Simon retorts, “You don’t deserve such a gifted child!”
In the end, Rosalie tells her family the truth about her lack of vocal talent and that she truly does not need singing lessons. The family is only mildly disappointed and with a grin Gertrude tells Rosalie, “You’d better change your curriculum back to domestic science!”
Rosalie’s “career” as a singer is clearly an extremely important family decision, as confirmed by Gertrude’s adjustment of dinner, her coaching, the family’s funds spent on lessons and coaching, and Uncle Simon’s contribution of money. In general, this episode points out that Rosalie’s two options in life are singing or a career in “domestic science.” This episode also confirms that family unity is unquestionably the main importance. “The Singer” reiterates that a woman’s place is in the home, specifically the kitchen, Gertrude and Rosalie confirm this as they flee into the kitchen when asked to leave by the men and through Gertrude’s daily conversations with Daisy through the kitchen window of the house.
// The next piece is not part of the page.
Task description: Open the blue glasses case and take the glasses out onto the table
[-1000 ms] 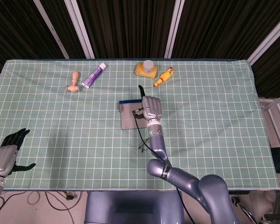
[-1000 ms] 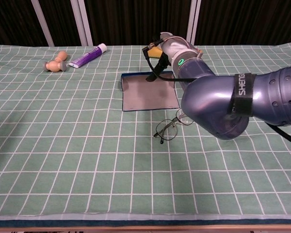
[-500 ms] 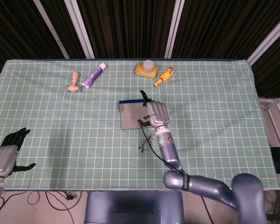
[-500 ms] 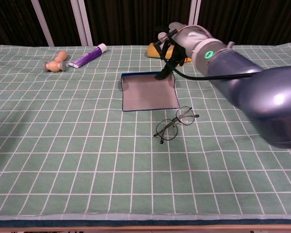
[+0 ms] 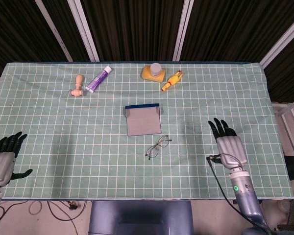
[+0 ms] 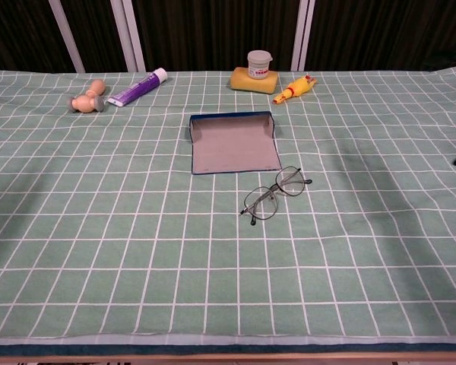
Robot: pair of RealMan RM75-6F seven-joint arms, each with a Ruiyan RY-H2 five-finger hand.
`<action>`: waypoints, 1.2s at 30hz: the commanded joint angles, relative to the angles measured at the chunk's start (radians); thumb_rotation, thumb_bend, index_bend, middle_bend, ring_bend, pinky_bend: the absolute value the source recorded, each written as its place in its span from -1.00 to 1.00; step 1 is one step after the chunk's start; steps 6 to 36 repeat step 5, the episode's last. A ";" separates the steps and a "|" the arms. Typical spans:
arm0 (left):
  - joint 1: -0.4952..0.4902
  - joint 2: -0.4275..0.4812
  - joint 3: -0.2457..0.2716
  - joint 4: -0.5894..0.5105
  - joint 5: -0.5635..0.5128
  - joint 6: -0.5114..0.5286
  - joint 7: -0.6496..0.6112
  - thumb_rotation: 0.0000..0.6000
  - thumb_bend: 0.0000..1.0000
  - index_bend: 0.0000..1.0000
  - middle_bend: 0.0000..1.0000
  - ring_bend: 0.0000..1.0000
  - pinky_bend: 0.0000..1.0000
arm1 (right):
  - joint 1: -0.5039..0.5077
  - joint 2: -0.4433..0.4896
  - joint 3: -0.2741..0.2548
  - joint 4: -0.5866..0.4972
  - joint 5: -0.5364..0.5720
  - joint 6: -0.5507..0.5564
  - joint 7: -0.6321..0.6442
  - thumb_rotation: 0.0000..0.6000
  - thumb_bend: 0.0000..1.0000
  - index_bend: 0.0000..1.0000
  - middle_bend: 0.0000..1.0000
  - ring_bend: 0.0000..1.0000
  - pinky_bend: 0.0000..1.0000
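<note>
Blue glasses case (image 5: pixel 143 120): open on the worktop (image 5: pixel 63 127); glasses (image 5: pixel 157 146) unfolded just beside its near right corner, task apparently complete. Right hand (image 5: pixel 229 145) and left hand (image 5: pixel 4 159): both empty, fingers spread, well apart from the case. Risk: a careless arm sweep past the case could snag the thin frames and drag them.

Wooden figure (image 5: pixel 77 86): lying at far left of the tabletop (image 5: pixel 63 137).
Purple tube (image 5: pixel 98 79): just beside it.
White jar (image 5: pixel 156 68): on yellow sponge (image 5: pixel 152 74).
Yellow rubber chicken (image 5: pixel 172 80): right of sponge.
</note>
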 commanded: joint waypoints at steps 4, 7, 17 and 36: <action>0.010 -0.019 0.003 0.020 0.038 0.038 0.021 1.00 -1.00 -1.00 -1.00 -1.00 -1.00 | -0.162 0.077 -0.120 0.061 -0.172 0.139 0.144 1.00 -0.94 -1.00 -1.00 -1.00 -0.54; 0.012 -0.023 0.004 0.024 0.043 0.043 0.022 1.00 -1.00 -1.00 -1.00 -1.00 -1.00 | -0.181 0.081 -0.129 0.082 -0.187 0.154 0.164 1.00 -0.94 -1.00 -1.00 -1.00 -0.54; 0.012 -0.023 0.004 0.024 0.043 0.043 0.022 1.00 -1.00 -1.00 -1.00 -1.00 -1.00 | -0.181 0.081 -0.129 0.082 -0.187 0.154 0.164 1.00 -0.94 -1.00 -1.00 -1.00 -0.54; 0.012 -0.023 0.004 0.024 0.043 0.043 0.022 1.00 -1.00 -1.00 -1.00 -1.00 -1.00 | -0.181 0.081 -0.129 0.082 -0.187 0.154 0.164 1.00 -0.94 -1.00 -1.00 -1.00 -0.54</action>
The 1950s television show Father Knows Best follows the Anderson family’s daily life. The Anderson family represents the 1950s ideal suburban family in a Midwestern town. In the episode “Betty the Engineer,” Betty decides she would like to attend an engineering career day to get hands on experience for post high school opportunities. However, Betty undergoes discrimination even before attending the job. As she signs up for the engineering career day, a teacher warns her and says, “I suggest you sign up for secretarial work.” Betty disregards the teacher and remains eager to start her career in engineering. Betty informs her parents of the decision to be a part of the surveying crew. Betty’s mother is horrified and attempts to coax her into rejecting the job by showing her a new dress that she purchased for her. Betty’s father, Jim, is convinced that Betty will forget about the engineering “dream” and move on. “Oh, she’ll give it up and take up something like crocheting,” said Jim.
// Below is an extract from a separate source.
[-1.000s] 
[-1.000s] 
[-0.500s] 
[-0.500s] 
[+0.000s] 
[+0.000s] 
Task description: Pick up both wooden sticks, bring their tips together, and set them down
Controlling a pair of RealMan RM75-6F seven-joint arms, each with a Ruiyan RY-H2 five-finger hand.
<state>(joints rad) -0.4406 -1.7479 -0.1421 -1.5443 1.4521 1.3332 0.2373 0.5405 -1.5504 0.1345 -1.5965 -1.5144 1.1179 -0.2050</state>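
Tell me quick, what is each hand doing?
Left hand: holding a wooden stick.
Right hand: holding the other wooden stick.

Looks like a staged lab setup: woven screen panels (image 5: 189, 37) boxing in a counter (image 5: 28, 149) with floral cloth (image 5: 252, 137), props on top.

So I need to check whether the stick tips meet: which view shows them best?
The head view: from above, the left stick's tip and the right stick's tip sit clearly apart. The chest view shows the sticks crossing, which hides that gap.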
On the morning of the job, Betty’s little sister remarks, “Hey, is that your engineering costume? Boy, there’s a mixed up kid.” At about age 6, Betty’s younger sister already understands that engineering is a male’s job, and simply not for girls. Betty decides to change her name to B.J. so she isn’t rejected by the surveying crew. Dark and dreary music plays in the background the moment the surveying crew finds out “B.J.” is a female. On her first assignment she is harassed by, Doyle Hobbs, who believes that a woman’s place is in the home. Doyle remarks, “You’re a girl and you’ve got an obligation to be one. A woman’s place is in the home.”
After her first day on the job, Betty is discouraged but continues to read “silly engineering books” all day. After work, Doyle arrives at the Anderson’s home with chocolates in hand and requests to speak with Betty. Betty hurries to her room and puts on her brand new dress to greet Doyle. Doyle explains his reasoning for being impolite to her while on the job, which turns out to be the same reason he declared earlier…she’s a girl. Doyle defends himself by saying, “It just don’t seem right, a girl engineer. Who are the guys going to come home to if she’s working?”
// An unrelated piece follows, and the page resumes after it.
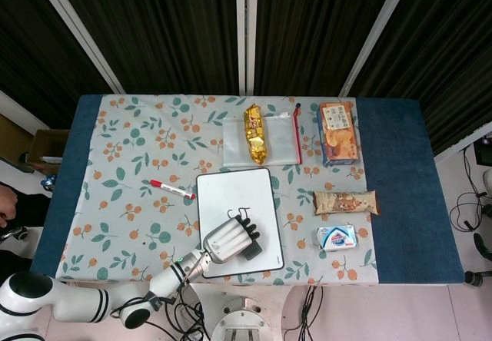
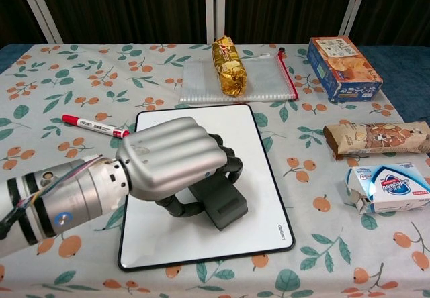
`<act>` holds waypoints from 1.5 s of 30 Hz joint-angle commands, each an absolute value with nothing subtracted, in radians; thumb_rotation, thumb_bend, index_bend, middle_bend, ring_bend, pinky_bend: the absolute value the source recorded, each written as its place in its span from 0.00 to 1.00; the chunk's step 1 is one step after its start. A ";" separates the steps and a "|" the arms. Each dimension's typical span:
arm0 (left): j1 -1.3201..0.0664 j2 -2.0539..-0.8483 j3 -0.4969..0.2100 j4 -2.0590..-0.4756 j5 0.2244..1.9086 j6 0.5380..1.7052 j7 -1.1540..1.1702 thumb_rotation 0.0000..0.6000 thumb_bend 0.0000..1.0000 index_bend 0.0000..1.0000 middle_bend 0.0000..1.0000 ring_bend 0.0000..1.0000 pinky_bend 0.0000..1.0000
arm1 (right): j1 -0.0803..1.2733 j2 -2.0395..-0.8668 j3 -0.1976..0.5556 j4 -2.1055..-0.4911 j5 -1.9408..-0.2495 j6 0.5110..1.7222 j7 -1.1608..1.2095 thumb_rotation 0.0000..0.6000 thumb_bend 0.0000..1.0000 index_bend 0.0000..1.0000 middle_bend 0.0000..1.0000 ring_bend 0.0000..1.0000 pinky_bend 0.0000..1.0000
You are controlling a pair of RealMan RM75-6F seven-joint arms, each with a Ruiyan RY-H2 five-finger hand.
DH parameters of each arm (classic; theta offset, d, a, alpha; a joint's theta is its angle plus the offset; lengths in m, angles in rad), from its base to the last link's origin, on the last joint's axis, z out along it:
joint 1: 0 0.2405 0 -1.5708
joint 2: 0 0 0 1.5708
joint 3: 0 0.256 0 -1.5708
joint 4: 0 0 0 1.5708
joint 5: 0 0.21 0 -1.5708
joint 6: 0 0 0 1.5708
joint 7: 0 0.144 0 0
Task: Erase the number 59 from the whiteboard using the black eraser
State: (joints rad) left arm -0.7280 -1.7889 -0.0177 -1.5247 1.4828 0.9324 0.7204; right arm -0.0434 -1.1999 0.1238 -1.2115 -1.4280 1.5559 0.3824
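The whiteboard [image 1: 261, 191] [image 2: 262, 197] lies flat near the table's front edge. My left hand [image 1: 229, 240] [image 2: 171, 164] grips the black eraser [image 1: 252, 252] [image 2: 223, 205] and presses it on the board's middle right part. In the head view a short black stroke [image 1: 244, 210] shows just above the fingers. The chest view shows no writing around the hand, which covers the board's middle. My right hand is in neither view.
A red marker [image 1: 171, 188] [image 2: 94, 125] lies left of the board. Behind it is a clear zip pouch [image 2: 269, 83] with a gold snack pack [image 2: 228, 65]. A cracker box [image 2: 342, 68], a snack bar [image 2: 376, 139] and a blue-white packet [image 2: 388, 186] sit right.
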 commanded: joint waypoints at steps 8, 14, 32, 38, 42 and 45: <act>-0.769 -1.855 -0.069 -1.451 1.438 0.906 0.736 1.00 0.42 0.57 0.47 0.38 0.47 | -0.046 -1.200 0.125 -1.199 -1.427 1.556 0.396 1.00 0.22 0.00 0.00 0.00 0.00; -0.788 -1.868 -0.103 -1.390 1.402 0.901 0.743 1.00 0.42 0.57 0.47 0.38 0.47 | -0.043 -1.202 0.127 -1.190 -1.423 1.546 0.403 1.00 0.22 0.00 0.00 0.00 0.00; -0.812 -1.819 -0.157 -1.303 1.308 0.901 0.656 1.00 0.43 0.58 0.47 0.38 0.46 | -0.035 -1.201 0.124 -1.203 -1.430 1.538 0.383 1.00 0.22 0.00 0.00 0.00 0.00; -0.827 -1.822 -0.149 -1.323 1.323 0.906 0.643 1.00 0.43 0.58 0.47 0.38 0.46 | -0.035 -1.198 0.124 -1.215 -1.433 1.543 0.372 1.00 0.22 0.00 0.00 0.00 0.00; -0.842 -1.842 -0.136 -1.326 1.324 0.893 0.647 1.00 0.43 0.58 0.47 0.38 0.46 | -0.036 -1.197 0.122 -1.218 -1.433 1.542 0.369 1.00 0.22 0.00 0.00 0.00 0.00; -0.854 -1.860 -0.127 -1.319 1.326 0.882 0.653 1.00 0.43 0.58 0.47 0.38 0.46 | -0.036 -1.197 0.121 -1.217 -1.433 1.540 0.370 1.00 0.22 0.00 0.00 0.00 0.00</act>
State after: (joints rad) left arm -0.8500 -1.8551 -0.1302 -1.3218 1.3251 0.8859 0.6504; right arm -0.0361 -1.1967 0.1207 -1.2165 -1.4329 1.5397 0.3705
Somehow, Doyle’s speech wins over Betty and she giddily accepts his offer for a date on Saturday night and ultimately gives up on her dreams of an engineering career.
Both episodes, “The Singer” and “Betty the Engineer” depict young girls attempting to develop their talents for careers in either singing or engineering. Both girls give up on their dreams and eventually decide to pursue more “realistic” goals such as “domestic science” and homemaker. Rosalie and Betty both resemble Donna Reed because they initially “rebel” to pursue more “meaningful” roles. The girls, like Donna Reed, end up returning to their previous submissive ways. Betty’s mother embodies “sweet” Donna Reed characteristics; she is perfectly dressed with her hair fixed and has an apron on at all times and of course topped with a sugary attitude.